On Friday 04 March 2016 00:31:09 Steve French wrote:
i.e. 32 bit systems should default to 32 bit time limits until the filesystem developers come along and verify that conversion from their on-disk format to 64 bit time works correctly. Then they set their real limits which may (or may not) be >y2038 compatible, and this means that filesystems that have not been converted to >y2038 compatible do not need any modifications to behave correctly on 32 bit systems...
We can set the limits in the superblock if you like, but I would not do it by changing the constants here:
Most file systems have arbitrary other maximum dates that they need to set (on 64-bit systems), e.g. 2028 (iso9660), 2040 (hfsplus), 2106 (ceph), 2107 (fat, cifs), 2262 (logfs), 2514 (ext4).

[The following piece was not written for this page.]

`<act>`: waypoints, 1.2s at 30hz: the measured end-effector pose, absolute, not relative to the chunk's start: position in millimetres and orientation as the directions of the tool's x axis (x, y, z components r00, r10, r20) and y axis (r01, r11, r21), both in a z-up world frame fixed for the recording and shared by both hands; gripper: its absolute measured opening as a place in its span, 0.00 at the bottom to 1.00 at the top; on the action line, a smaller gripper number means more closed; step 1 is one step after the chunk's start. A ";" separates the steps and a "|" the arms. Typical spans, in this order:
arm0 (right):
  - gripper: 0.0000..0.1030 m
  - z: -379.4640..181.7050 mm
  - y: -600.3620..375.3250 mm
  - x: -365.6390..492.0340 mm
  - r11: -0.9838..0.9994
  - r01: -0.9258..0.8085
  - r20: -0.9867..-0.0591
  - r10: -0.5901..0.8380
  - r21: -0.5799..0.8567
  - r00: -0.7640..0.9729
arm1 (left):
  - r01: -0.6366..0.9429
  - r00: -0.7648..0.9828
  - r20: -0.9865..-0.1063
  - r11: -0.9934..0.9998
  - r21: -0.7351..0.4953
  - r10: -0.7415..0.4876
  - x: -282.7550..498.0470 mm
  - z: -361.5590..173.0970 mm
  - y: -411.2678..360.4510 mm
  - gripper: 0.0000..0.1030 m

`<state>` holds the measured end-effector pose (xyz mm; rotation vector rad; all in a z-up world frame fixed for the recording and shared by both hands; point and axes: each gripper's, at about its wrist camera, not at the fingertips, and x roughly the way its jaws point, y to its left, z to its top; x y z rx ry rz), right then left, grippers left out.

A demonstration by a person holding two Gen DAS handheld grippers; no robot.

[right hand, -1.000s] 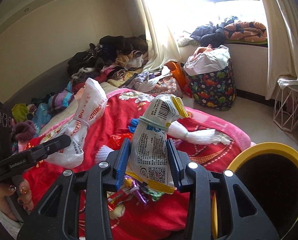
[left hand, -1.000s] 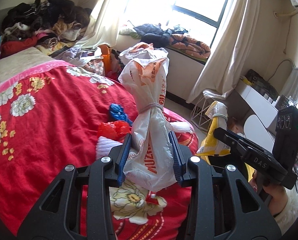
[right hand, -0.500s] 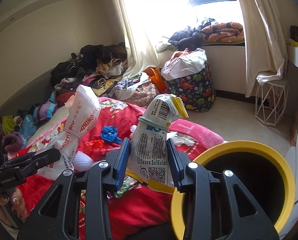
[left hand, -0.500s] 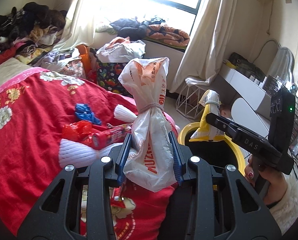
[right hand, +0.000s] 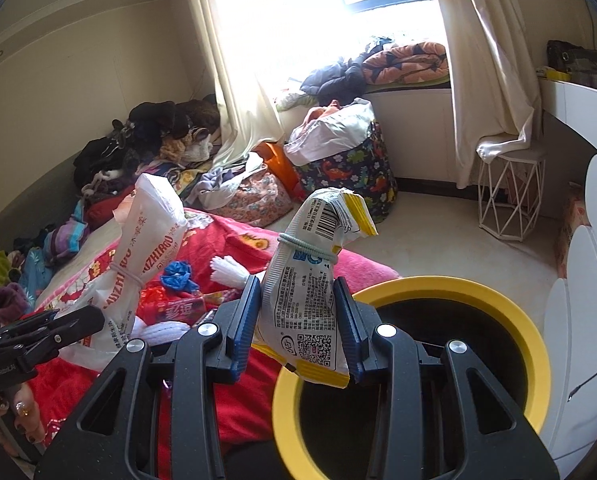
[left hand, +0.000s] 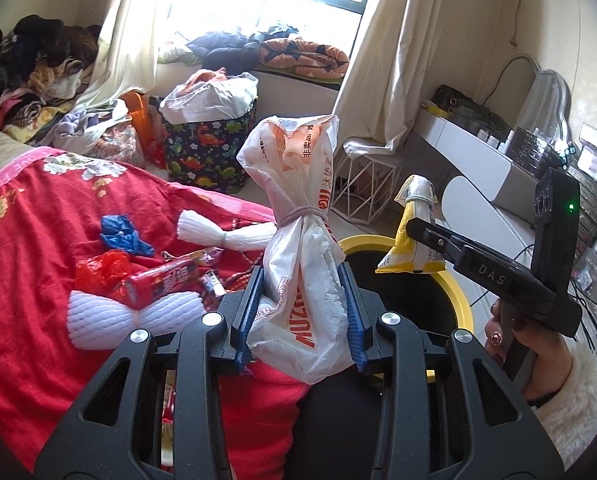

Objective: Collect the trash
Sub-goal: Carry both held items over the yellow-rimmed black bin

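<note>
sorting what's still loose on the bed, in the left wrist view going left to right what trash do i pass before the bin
red plastic bag → blue wrapper → red snack tube → white foam net → white tied bag held in the left gripper → yellow-rimmed bin

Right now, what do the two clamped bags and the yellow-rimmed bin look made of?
White tied bag with orange print: thin plastic film, soft, crinkled, semi-translucent, cinched by a hair band. White-and-yellow snack pouch: laminated foil-type plastic, probably; glossy, crisp creases, printed barcode. Yellow-rimmed black bin: likely moulded plastic, with a smooth, even rim.
</note>
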<state>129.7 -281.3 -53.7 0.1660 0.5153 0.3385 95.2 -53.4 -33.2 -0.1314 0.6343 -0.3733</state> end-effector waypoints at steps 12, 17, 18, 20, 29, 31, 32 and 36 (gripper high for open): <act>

I am puzzled why 2107 would be the maximum date for cifs. My calculation comes to a maximum date of approximately the year 60,000AD for 64 bit DCE time (cifs.ko gets DCE time back in all time fields when using CIFS, SMB2 or SMB3 except for the oldest dialects of CIFS). DCE time is 100 nanoseconds since 1601 - see the definition of FILETIME in section 2.3.3 of https://msdn.microsoft.com/en-us/library/cc230324.aspx). And shouldn't this be the same for NTFS as they use a similar DCE time internally?

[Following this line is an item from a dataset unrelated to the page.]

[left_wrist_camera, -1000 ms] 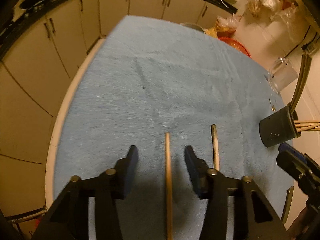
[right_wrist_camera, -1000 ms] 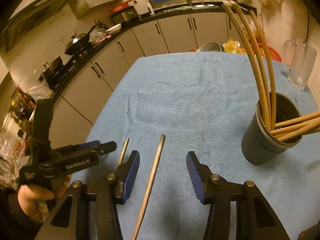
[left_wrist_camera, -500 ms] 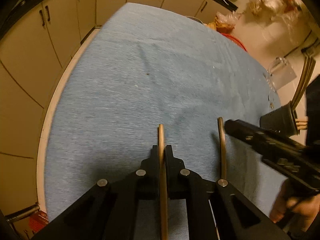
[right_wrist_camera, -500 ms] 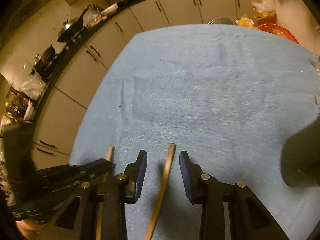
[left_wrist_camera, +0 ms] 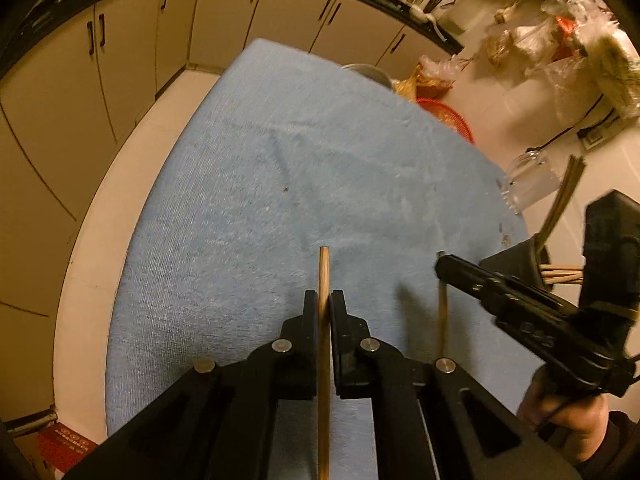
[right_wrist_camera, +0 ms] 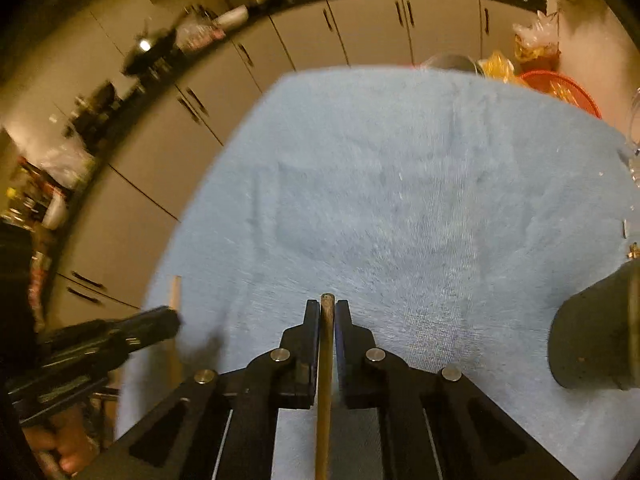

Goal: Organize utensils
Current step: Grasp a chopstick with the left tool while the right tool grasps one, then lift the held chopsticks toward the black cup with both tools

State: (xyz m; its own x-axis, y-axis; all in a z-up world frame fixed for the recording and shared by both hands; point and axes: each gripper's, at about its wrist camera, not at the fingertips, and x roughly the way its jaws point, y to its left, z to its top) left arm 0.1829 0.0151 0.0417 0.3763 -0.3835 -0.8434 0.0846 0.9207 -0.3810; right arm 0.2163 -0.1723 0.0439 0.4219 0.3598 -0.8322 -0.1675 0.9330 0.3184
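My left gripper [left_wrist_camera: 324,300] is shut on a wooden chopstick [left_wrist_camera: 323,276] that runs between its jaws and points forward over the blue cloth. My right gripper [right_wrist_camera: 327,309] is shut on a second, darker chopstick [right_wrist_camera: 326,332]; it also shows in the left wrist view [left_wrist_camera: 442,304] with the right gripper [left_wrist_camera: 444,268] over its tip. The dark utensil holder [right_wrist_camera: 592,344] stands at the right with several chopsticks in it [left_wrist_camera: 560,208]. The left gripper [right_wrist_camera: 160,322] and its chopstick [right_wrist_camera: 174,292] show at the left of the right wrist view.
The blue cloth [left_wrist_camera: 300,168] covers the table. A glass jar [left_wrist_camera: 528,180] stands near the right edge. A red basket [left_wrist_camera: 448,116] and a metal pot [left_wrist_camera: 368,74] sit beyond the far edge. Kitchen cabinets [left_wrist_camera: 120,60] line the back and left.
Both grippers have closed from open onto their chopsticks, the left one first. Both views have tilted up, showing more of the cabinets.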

The value I was looking up in my table at http://kernelnewbies.org/y2038 indeed referred to the ancient SMB timestamps that use a 7-bit year number starting in 1980, just as fat has.
The year I have listed in the table for modern cifs and ntfs is 30328, which assumes that it's a signed 64-bit multiple of 100 nanoseconds, and that's what I see in cifs_NTtimeToUnix() as well. The documentation you point to describes it as unsigned, which matches your 60,000AD date, so before we add the limits, we should try to clarify which one was intended.